Items from a dataset:
-------
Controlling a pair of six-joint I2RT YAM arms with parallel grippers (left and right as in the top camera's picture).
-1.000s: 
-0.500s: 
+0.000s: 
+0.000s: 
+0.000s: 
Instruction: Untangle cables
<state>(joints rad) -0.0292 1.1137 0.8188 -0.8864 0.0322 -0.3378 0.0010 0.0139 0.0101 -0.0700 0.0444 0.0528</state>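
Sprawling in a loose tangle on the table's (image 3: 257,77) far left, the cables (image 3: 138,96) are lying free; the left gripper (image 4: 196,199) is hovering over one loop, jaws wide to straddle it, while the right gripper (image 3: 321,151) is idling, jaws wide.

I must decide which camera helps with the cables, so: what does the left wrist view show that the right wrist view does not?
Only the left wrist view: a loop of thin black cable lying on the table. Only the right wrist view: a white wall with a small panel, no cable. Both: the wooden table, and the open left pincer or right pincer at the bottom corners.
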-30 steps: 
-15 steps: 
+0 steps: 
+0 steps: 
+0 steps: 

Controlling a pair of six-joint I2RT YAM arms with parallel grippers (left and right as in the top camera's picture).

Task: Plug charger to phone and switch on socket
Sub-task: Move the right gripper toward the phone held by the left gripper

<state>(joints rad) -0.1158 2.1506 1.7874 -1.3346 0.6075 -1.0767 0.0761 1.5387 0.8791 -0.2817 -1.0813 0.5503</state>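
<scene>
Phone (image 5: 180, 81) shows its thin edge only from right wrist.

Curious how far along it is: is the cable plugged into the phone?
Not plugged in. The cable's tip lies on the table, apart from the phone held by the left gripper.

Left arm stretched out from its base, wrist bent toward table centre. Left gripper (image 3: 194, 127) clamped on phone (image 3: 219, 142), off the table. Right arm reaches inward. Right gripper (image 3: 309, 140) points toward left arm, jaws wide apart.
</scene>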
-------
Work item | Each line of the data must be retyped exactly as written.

Completed exercise |
Controlling a pair of six-joint I2RT YAM arms with parallel grippers (left and right as in the top camera's picture).
-1.000s: 
-0.500s: 
+0.000s: 
+0.000s: 
+0.000s: 
Instruction: Untangle cables
<state>(joints rad) -0.0292 1.1137 0.8188 -0.8864 0.0322 -0.3378 0.0010 0.0139 0.0101 -0.0700 0.0444 0.0528</state>
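Sprawling in a loose tangle on the table's (image 3: 257,77) far left, the cables (image 3: 138,96) are lying free; the left gripper (image 4: 196,199) is hovering over one loop, jaws wide to straddle it, while the right gripper (image 3: 321,151) is idling, jaws wide.

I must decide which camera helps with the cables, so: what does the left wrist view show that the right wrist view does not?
Only the left wrist view: a loop of thin black cable lying on the table. Only the right wrist view: a white wall with a small panel, no cable. Both: the wooden table, and the open left pincer or right pincer at the bottom corners.
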-30 steps: 
-15 steps: 
+0 steps: 
+0 steps: 
+0 steps: 

Controlling a pair of six-joint I2RT YAM arms with parallel grippers (left and right as in the top camera's picture).

Task: Plug charger to phone and switch on socket
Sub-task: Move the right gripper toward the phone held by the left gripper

<state>(joints rad) -0.1158 2.1506 1.7874 -1.3346 0.6075 -1.0767 0.0761 1.5387 0.8791 -0.2817 -1.0813 0.5503</state>
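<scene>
Phone (image 5: 180, 81) shows its thin edge only from right wrist.

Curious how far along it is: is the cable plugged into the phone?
Not plugged in. The cable's tip lies on the table, apart from the phone held by the left gripper.

Left arm stretched out from its base, wrist bent toward table centre. Left gripper (image 3: 194, 127) clamped on phone (image 3: 219, 142), off the table. Right arm reaches inward. Right gripper (image 3: 309, 140) points toward left arm, jaws wide apart.
</scene>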

Nothing remains open in this exercise.